Bug#99933: Default charset should be UTF-8

To: Raul Miller <moth@debian.org>, 99933@bugs.debian.org
Subject: Bug#99933: Default charset should be UTF-8
From: Radovan Garabik <garabik@melkor.dnp.fmph.uniba.sk>
Date: Tue, 12 Jun 2001 08:38:21 +0200
Message-id: <[🔎] 20010612083821.A28524@melkor.dnp.fmph.uniba.sk>
Reply-to: Radovan Garabik <garabik@melkor.dnp.fmph.uniba.sk>, 99933@bugs.debian.org
In-reply-to: <[🔎] 992280713.ab64baa4@debian.org>; from moth@debian.org on Mon, Jun 11, 2001 at 01:48:24PM -0400
References: <[🔎] 992280713.ab64baa4@debian.org> <[🔎] 20010611175942.B2835@deadbeast.net> <[🔎] 992305965.a7b4b423@debian.org> <[🔎] 20010611104113.A15114@melkor.dnp.fmph.uniba.sk> <[🔎] 20010611090721.A12776@usatoday.com> <[🔎] 20010611164718.A25953@melkor.dnp.fmph.uniba.sk> <[🔎] 992273294.21bafc15@debian.org> <[🔎] 20010611192021.A5433@melkor.dnp.fmph.uniba.sk> <[🔎] 992280713.ab64baa4@debian.org>

On Mon, Jun 11, 2001 at 01:48:24PM -0400, Raul Miller wrote:
> > > I disagree.  The Han Unification issue is more like the difference
> > > between the latin and the italic character sets.  Yes, many characters
> 
> On Mon, Jun 11, 2001 at 07:20:21PM +0200, Radovan Garabik wrote:
> > No, because latin (upright) and italics are used interchangebly,
> > whereas fraktur carries implicit connotation of language used -
> > just like different glyphs for unified CJK charset.
> 
> I'm sorry.  Not italics, but Old Italic.  U10300-U1032F. 

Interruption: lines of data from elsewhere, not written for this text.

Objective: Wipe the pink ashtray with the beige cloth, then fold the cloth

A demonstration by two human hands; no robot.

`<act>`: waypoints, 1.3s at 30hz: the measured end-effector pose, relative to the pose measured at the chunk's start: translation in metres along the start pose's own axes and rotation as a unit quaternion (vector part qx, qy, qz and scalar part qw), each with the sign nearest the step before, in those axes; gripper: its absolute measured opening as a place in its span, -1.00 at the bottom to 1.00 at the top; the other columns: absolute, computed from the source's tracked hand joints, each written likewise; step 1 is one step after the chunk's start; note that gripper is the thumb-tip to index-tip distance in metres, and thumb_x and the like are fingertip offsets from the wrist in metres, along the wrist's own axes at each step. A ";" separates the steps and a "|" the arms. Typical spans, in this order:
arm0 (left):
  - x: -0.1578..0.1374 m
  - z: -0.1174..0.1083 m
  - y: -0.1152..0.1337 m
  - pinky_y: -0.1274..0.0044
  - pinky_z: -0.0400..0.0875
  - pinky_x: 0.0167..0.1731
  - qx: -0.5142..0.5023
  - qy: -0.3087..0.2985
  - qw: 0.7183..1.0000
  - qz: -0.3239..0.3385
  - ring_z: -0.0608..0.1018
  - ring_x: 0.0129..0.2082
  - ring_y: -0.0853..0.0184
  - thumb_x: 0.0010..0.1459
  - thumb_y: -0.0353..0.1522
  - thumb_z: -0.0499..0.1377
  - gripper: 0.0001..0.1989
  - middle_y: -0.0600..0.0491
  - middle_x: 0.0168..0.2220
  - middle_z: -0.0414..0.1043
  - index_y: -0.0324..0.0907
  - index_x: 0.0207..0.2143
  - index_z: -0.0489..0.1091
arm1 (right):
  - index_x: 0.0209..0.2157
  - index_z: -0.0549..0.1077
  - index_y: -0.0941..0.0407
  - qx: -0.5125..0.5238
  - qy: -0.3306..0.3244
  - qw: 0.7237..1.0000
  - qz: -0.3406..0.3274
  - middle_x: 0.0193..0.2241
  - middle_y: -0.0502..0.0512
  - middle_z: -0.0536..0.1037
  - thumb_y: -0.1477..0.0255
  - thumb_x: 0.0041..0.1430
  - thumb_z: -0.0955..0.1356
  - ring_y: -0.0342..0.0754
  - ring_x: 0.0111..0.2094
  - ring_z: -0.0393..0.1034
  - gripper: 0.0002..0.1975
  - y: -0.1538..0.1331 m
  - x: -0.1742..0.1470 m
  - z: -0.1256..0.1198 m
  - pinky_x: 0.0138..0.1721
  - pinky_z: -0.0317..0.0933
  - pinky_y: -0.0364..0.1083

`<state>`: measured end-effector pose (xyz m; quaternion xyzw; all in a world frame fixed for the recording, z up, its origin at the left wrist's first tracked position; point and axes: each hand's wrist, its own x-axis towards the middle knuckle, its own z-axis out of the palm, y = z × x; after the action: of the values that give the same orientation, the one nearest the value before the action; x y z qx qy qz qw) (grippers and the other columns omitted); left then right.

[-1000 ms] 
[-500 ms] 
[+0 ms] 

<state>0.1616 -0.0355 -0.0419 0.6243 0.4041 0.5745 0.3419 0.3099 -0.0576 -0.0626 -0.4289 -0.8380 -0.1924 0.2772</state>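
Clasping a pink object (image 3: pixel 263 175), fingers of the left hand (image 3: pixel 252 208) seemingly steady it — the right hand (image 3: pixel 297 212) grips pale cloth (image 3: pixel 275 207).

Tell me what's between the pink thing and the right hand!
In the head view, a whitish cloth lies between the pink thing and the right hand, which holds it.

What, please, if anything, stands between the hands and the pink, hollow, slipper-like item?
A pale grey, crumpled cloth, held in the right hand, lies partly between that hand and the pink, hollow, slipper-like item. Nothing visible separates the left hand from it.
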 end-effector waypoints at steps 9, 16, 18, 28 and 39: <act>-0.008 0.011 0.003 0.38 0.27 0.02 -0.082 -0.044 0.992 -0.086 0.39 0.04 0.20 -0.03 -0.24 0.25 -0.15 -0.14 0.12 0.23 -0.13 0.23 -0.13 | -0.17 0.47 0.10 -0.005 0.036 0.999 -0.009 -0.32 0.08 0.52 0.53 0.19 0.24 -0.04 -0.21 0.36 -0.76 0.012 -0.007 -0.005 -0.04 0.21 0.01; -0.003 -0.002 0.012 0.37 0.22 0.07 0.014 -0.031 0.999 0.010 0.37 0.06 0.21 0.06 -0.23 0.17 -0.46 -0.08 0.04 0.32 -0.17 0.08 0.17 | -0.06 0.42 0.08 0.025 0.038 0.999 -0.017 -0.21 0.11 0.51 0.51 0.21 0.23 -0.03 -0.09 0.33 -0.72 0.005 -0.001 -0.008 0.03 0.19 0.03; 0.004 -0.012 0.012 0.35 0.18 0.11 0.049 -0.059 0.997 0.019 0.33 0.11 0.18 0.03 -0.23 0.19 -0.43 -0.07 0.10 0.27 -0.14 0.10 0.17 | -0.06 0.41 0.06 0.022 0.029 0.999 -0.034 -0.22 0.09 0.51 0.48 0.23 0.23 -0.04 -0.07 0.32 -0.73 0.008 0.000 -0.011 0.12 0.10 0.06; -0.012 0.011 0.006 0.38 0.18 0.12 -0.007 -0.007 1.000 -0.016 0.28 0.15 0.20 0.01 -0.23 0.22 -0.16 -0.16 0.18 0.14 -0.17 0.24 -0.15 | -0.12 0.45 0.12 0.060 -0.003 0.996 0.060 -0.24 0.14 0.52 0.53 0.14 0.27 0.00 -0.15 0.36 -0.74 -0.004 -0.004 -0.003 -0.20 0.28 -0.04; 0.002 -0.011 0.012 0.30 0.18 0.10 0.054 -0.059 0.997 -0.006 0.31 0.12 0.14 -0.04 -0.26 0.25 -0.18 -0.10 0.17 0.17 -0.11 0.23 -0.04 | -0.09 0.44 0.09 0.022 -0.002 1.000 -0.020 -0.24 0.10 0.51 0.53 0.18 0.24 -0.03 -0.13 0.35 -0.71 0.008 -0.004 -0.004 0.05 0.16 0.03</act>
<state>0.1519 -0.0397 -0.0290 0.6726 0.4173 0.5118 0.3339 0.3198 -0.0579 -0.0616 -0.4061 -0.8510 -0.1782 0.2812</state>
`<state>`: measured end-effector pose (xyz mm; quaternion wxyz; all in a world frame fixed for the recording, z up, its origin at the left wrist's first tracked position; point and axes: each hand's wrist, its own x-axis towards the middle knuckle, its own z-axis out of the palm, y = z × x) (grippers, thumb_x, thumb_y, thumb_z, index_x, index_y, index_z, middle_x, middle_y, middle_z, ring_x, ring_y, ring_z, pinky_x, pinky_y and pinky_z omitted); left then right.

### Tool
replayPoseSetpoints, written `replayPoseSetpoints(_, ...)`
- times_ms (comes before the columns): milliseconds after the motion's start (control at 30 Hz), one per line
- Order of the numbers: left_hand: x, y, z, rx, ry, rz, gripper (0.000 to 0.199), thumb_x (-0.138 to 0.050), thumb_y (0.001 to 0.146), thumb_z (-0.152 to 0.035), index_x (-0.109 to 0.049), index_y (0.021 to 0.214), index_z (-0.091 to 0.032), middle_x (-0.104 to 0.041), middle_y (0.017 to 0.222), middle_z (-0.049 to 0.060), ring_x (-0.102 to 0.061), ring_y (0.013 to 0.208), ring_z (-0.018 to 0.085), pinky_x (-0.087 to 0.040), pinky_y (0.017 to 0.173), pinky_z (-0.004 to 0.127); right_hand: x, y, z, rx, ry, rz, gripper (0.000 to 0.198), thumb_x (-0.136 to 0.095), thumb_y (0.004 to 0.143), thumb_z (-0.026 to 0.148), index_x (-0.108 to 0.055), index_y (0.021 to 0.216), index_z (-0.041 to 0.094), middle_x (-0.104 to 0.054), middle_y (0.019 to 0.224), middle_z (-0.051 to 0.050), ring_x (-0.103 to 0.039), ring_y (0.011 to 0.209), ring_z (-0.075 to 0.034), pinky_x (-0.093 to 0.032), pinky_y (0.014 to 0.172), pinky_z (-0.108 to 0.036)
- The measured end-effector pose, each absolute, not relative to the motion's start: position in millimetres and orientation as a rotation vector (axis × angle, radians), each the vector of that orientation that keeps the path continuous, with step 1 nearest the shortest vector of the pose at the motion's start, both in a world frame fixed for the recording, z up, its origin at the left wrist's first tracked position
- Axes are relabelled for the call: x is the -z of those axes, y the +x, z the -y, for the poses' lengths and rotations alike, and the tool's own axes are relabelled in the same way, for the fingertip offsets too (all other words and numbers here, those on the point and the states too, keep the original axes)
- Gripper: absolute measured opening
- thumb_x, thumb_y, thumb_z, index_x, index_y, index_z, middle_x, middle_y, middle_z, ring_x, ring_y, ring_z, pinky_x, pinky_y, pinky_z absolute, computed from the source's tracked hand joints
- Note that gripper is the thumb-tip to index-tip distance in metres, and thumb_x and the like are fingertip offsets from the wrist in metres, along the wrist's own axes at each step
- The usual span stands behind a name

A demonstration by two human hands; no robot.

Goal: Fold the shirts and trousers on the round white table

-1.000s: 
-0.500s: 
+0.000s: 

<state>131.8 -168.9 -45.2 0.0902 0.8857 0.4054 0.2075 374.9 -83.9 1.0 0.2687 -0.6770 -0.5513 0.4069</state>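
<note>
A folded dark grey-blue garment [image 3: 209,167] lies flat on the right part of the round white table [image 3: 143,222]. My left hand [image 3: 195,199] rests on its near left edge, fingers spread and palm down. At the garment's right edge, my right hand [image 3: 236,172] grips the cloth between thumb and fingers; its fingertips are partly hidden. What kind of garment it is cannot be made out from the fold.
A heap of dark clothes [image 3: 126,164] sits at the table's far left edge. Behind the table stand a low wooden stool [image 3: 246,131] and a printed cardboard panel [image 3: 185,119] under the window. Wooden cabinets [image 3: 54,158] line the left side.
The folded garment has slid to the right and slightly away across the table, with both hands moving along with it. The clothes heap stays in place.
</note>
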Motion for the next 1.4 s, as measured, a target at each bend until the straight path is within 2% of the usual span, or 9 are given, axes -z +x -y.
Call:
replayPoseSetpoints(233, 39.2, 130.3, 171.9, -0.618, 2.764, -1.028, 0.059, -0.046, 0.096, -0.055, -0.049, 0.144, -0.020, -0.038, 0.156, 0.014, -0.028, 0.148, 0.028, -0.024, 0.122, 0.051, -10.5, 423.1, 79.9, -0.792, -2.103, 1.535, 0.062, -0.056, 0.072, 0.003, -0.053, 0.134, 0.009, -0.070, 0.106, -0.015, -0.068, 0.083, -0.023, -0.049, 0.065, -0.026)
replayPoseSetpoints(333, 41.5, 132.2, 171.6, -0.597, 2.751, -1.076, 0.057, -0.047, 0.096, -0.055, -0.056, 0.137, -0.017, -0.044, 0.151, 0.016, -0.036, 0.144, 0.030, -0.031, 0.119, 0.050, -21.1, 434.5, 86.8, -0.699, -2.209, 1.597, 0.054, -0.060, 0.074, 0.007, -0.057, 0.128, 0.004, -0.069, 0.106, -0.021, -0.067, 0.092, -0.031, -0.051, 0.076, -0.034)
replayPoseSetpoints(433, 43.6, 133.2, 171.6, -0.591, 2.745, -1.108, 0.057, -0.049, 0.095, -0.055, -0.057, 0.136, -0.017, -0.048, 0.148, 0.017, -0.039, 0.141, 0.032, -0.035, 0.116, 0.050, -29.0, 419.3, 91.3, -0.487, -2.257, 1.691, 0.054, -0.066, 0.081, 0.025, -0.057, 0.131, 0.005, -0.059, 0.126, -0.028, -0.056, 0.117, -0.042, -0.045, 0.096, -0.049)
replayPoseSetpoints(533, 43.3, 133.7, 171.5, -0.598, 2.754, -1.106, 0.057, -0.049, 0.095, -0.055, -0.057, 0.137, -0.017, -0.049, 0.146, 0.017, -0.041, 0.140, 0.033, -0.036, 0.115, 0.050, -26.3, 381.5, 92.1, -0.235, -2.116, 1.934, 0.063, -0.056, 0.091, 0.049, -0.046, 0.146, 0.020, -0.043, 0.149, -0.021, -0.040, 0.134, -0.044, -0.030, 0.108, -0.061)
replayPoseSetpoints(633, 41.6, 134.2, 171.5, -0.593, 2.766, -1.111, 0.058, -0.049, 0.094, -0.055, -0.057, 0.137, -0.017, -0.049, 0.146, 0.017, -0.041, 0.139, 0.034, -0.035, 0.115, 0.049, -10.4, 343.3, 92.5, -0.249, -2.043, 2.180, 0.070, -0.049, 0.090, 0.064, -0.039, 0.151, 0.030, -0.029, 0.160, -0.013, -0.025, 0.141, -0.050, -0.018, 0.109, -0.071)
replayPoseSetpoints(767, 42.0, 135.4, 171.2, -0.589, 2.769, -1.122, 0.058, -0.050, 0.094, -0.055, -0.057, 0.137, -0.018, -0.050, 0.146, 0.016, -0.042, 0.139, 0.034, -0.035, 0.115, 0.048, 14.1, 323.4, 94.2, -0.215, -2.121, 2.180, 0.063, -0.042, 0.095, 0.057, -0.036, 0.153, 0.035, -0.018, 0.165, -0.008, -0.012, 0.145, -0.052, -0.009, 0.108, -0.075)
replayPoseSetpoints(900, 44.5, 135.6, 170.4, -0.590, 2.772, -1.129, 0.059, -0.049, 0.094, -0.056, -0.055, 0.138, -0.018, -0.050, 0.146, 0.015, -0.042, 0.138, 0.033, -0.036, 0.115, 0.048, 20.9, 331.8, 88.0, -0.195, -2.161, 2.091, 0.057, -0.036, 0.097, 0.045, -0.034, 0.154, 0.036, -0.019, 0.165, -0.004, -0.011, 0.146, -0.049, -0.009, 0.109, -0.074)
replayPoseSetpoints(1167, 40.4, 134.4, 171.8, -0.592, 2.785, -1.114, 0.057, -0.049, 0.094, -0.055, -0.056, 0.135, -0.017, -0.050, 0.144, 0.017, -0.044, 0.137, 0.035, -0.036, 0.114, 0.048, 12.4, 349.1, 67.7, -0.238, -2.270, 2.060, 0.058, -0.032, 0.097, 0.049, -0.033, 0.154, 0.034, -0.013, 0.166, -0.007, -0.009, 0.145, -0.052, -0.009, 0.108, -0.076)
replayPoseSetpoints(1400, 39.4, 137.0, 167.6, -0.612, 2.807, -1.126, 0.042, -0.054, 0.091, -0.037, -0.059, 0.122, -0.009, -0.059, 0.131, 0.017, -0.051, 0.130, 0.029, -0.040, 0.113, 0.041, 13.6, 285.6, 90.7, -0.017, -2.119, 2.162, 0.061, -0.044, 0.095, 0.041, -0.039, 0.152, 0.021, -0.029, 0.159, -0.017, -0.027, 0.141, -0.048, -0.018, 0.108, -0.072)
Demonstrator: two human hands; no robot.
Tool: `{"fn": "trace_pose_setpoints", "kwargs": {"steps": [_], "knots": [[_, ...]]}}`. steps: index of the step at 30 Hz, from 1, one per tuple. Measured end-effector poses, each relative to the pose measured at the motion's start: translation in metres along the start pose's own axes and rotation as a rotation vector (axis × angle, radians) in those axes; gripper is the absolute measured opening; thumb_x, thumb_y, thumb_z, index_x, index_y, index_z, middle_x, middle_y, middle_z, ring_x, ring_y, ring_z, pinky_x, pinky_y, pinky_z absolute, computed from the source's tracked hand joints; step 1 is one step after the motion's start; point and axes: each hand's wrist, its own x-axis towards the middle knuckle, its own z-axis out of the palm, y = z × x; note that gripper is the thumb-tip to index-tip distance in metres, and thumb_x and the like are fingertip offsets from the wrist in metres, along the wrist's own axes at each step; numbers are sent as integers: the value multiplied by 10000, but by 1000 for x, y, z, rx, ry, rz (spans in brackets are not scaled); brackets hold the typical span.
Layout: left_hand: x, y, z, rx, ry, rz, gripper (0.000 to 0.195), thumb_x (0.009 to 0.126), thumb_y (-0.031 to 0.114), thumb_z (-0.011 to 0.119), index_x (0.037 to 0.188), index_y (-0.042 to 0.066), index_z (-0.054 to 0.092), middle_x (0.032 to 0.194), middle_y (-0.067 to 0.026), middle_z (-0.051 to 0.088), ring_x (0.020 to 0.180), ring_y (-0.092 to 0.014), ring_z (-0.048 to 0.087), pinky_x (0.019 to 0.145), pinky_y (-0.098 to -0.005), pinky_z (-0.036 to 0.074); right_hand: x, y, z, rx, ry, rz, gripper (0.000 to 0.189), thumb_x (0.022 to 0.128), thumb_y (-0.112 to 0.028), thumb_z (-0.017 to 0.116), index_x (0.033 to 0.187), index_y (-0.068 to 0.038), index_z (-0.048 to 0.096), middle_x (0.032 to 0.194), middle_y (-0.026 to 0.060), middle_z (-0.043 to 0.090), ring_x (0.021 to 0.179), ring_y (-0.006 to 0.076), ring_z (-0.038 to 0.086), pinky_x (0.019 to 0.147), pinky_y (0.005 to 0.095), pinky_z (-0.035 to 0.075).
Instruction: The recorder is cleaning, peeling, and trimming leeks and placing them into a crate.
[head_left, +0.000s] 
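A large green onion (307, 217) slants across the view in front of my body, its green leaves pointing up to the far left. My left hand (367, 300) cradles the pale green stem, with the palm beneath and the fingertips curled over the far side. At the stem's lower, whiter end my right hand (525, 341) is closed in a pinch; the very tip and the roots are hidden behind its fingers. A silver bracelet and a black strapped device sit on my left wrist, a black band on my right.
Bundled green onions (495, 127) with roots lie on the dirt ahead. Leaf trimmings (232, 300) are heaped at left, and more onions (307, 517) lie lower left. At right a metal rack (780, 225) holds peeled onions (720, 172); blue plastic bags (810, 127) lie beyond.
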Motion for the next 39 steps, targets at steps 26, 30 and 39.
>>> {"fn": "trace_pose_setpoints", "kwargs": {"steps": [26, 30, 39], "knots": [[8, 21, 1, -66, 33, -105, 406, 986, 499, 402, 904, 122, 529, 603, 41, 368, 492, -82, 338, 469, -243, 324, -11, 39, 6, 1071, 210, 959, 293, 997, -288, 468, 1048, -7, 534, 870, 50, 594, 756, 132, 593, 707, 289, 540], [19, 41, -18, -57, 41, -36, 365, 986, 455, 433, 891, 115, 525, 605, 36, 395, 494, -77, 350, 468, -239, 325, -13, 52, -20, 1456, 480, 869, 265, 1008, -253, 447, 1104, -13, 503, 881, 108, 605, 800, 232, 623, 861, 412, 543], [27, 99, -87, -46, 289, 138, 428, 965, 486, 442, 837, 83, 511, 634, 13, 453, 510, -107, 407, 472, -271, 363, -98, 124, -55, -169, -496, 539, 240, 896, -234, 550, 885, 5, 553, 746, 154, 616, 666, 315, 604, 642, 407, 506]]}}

Ok, we were talking about two different things

> 
> This includes letters like U10308 OLD ITALIC LETTER THE (a circle
> with an X in it) as well as letters like U10301 OLD ITALIC LETTER BE
> (essentially the same as a capital roman B).
> 
> Here, we could assume a common history, and define a map which relates
> many of the characters.. much as has been done with Han Unification.
> 
> > > are similar, however there are also some characters which are unique
> > > to each representaiton.
> > >
> > > Also, Unicode does include Fraktur characters.
> >
> > but in mathematical symbols - that is a completely different beast
> 
> Please explain why it matters to the reader whether the letter A is
> classifed by the unicode consortium as mathematical [or not]?
> 

because mathematical letter is a different than "normal" letter.
They might look alike, but (depending on typography), often
do not.

> > > > I am really not sure if unicode went the right way, I feel the
> > > > ability to display Chinese name in a Japanese document using
> > > > Chinese glyphs (or vice versa) is something that should not be get
> > > > rid of...
> > >
> > > And, this could be rectified -- with Unicode 3.1, they have the code
> > > space to represent each major representation of the character set.
> >
> > if only they instead of talking how bad is unicode started working on
> > improving it (duck, run :-))
> 
> I don't have the technical skill nor the political connections to properly
> contribute to the unicode consortium.  I can, however, point out major

well, this was not aimed at you :-)

> problem areas, and I like to think of that as valuable [at least to
> Debian -- I like to think that the members of the Unicode Consortium
> are already aware of these problems].
> 
> > > > perhaps it should consider them to be different scripts with
> > > > different encodings, but when would it stop? Making italics,
> > > > boldface etc. to be different characters?
> > >
> > > Unicode already does that. Take a look at the mathematical
> > > alphanumeric symbols [1D400-1D744]. For example: 1D400 MATHEMATICAL
> > > BOLD CAPITAL A
> >
> > the reason and purpose of these characters is quite different from
> > "base" unicode characters
> 
> The point is that unicode already does support the things you were
> suggesting as more unreasonable than indicating oriental language.
> 

It does not. Bold mathematic symbols are quite different
from bold text characters. MATHEMATICAL BOLD CAPITAL A
has a very different meaning than ITALIC MATHEMATICAL CAPITAL A
(e.g. one denotes a variable, other vector or matrix)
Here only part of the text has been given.